■ **AIM OF THE EXERCISE**: In the listing beneath this line, copy exactly the lines starting with the one containing "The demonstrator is" and going on through the one containing "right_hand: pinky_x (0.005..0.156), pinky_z".

--- SOURCE DATA Enclosed Below ---

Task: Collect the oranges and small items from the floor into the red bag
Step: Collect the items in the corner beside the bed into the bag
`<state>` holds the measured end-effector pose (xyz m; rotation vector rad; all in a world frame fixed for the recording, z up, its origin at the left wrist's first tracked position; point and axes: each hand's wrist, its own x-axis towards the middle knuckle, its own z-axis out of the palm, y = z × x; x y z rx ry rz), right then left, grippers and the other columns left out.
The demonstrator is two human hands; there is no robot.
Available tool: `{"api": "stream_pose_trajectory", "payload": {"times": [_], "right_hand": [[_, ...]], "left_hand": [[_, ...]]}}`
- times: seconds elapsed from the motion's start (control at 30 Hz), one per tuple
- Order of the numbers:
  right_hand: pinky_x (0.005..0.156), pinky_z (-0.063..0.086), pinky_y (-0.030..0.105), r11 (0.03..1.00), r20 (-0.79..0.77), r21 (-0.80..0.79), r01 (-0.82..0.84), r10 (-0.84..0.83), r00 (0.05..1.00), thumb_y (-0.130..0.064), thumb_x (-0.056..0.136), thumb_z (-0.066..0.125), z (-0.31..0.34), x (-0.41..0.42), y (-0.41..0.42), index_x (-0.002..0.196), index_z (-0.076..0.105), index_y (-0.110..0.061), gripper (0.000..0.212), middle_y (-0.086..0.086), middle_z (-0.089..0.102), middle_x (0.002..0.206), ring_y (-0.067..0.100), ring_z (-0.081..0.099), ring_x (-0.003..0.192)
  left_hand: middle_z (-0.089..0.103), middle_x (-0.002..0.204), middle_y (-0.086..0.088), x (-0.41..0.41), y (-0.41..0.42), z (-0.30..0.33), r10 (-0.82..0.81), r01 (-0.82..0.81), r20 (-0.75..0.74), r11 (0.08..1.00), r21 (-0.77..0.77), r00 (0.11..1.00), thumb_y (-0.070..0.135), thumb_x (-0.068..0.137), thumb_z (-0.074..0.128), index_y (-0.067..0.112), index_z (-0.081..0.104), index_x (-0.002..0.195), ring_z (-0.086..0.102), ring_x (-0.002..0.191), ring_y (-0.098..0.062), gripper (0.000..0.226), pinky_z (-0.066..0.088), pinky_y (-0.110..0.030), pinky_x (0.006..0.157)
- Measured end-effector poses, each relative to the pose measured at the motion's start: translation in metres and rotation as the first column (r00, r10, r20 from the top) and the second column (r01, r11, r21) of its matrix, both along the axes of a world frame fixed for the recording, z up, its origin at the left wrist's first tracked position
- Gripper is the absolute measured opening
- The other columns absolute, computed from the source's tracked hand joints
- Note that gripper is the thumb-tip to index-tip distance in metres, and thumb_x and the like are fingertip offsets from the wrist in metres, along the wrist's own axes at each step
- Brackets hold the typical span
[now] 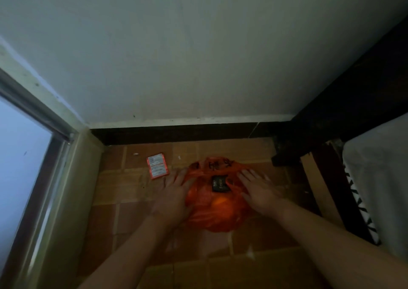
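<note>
Red bag (217,218) with unreadable black print between flat, open hands, left (174,197); right (259,192); black packet (219,184) atop.

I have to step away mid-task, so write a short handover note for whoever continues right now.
Left hand: flat on the left side of the red bag, no clear grip.
Right hand: flat on the bag's right side, likewise.
Bag sits on the tiled floor; an orange shows inside it, and a small black packet lies at its opening.
Done: at least one orange bagged.
Left: the red-and-white box is on the floor, beyond the left hand, apart from the bag.
</note>
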<state>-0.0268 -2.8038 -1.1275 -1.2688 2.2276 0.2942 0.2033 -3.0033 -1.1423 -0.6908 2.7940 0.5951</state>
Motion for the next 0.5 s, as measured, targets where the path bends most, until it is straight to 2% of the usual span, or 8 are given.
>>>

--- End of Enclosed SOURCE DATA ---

■ **OUTPUT FOR THIS TASK**:
The demonstrator is two human hands; there is no robot.
Available tool: `{"api": "stream_pose_trajectory", "payload": {"times": [_], "right_hand": [[_, ...]], "left_hand": [[_, ...]]}}`
- times: seconds elapsed from the motion's start (control at 30 Hz), one per tuple
- Order of the numbers:
  right_hand: pinky_x (0.005..0.156), pinky_z (-0.063..0.086), pinky_y (-0.030..0.105), r11 (0.03..1.00), r20 (-0.79..0.77), r21 (-0.80..0.79), r01 (-0.82..0.84), r10 (-0.84..0.83), r00 (0.05..1.00), thumb_y (-0.130..0.064), thumb_x (-0.056..0.136), thumb_z (-0.066..0.125), z (-0.31..0.34), x (-0.41..0.42), y (-0.41..0.42), index_x (-0.002..0.196), index_z (-0.076..0.105), index_y (-0.110..0.061), gripper (0.000..0.212), middle_y (-0.086..0.086), middle_z (-0.089..0.102), middle_x (0.002..0.206), ring_y (-0.067..0.100), ring_z (-0.081..0.099), ring_x (-0.003..0.192)

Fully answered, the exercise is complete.